The unbelievers will say they are but words, but a slogan, but a flamboyant phrase. Every pedant, every demagogue, every cynic, every hypocrite, every troublemaker, and, I am sorry to say, some others of an entirely different character, will try to downgrade them even to the extent of mockery and ridicule.
But these are some of the things they do. They build your basic character. They mold you for your future roles as the custodians of the nation’s defense. They make you strong enough to know when you are weak, and brave enough to face yourself when you are afraid.
They teach you to be proud and unbending in honest failure, but humble and gentle in success; not to substitute words for action; not to seek the path of comfort, but to face the stress and spur of difficulty and challenge; to learn to stand up in the storm, but to have compassion on those who fall; to master yourself before you seek to master others; to have a heart that is clean, a goal that is high; to learn to laugh, yet never forget how to weep; to reach into the future, yet never neglect the past; to be serious, yet never take yourself too seriously; to be modest so that you will remember the simplicity of true greatness; the open mind of true wisdom, the meekness of true strength.
They give you a temperate will, a quality of imagination, a vigor of the emotions, a freshness of the deep springs of life, a temperamental predominance of courage over timidity, an appetite for adventure over love of ease. They create in your heart the sense of wonder, the unfailing hope of what next, and the joy and inspiration of life. They teach you in this way to be an officer and a gentleman.
And what sort of soldiers are those you are to lead? Are they reliable? Are they brave? Are they capable of victory?
Their story is known to all of you. It is the story of the American man at arms.”
– General Douglas MacArthur’s Farewell Speech
Given to the Corps of Cadets at West Point
May 12, 1962
Today is Veteran’s Day.
It is a time to pause and think about the sacrifices that have been made so that we can be free. It’s a time to honor the soldiers and their families that have been separated by duty and war, sometimes for weeks, months, years and in some cases, life.
Do you ever think about what it would be like to be deployed far away from your home and family, in uncomfortable living situations, and hot temperatures, and away from your comfortable daily routines? Sometimes I try to imagine what that sacrifice feels like. I don’t know if I could do it. I am thankful for those that have chosen and choose to fight for our freedom and to keep us safe. Thank you.

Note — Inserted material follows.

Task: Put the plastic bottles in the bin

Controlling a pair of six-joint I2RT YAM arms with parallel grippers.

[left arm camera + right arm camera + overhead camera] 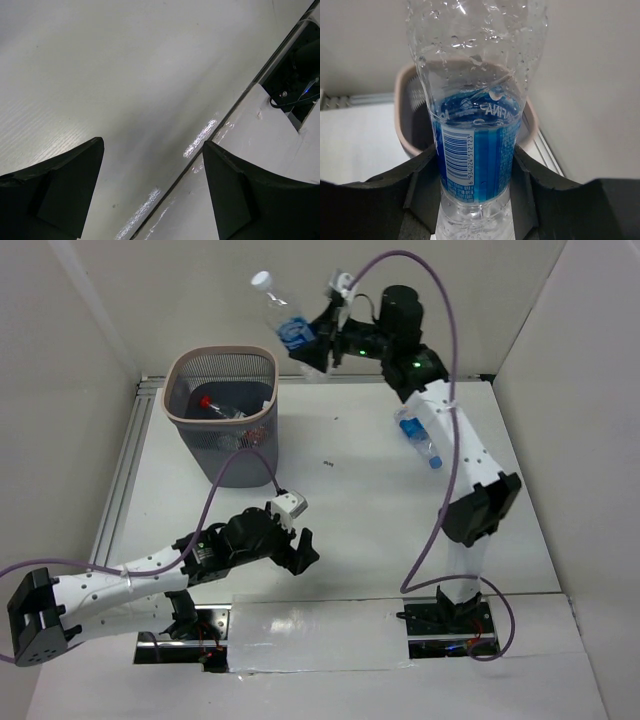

Thank you for your honor and for leading by example and for being role models and pillars of our society. Thank you for making our country safe and protecting the individual liberties that were created by our constitution.
With gratitude, thank you.
Thank you Colonel Algin Hughes, Steve Hughes, Adrian Jansen, Jeff Hartley, Nate Hartley, Steve Maline, Lenny, Joe Garner, Dave Chavez, Mike Bridges, Ben Danner, And all the other service men and women. Thank you.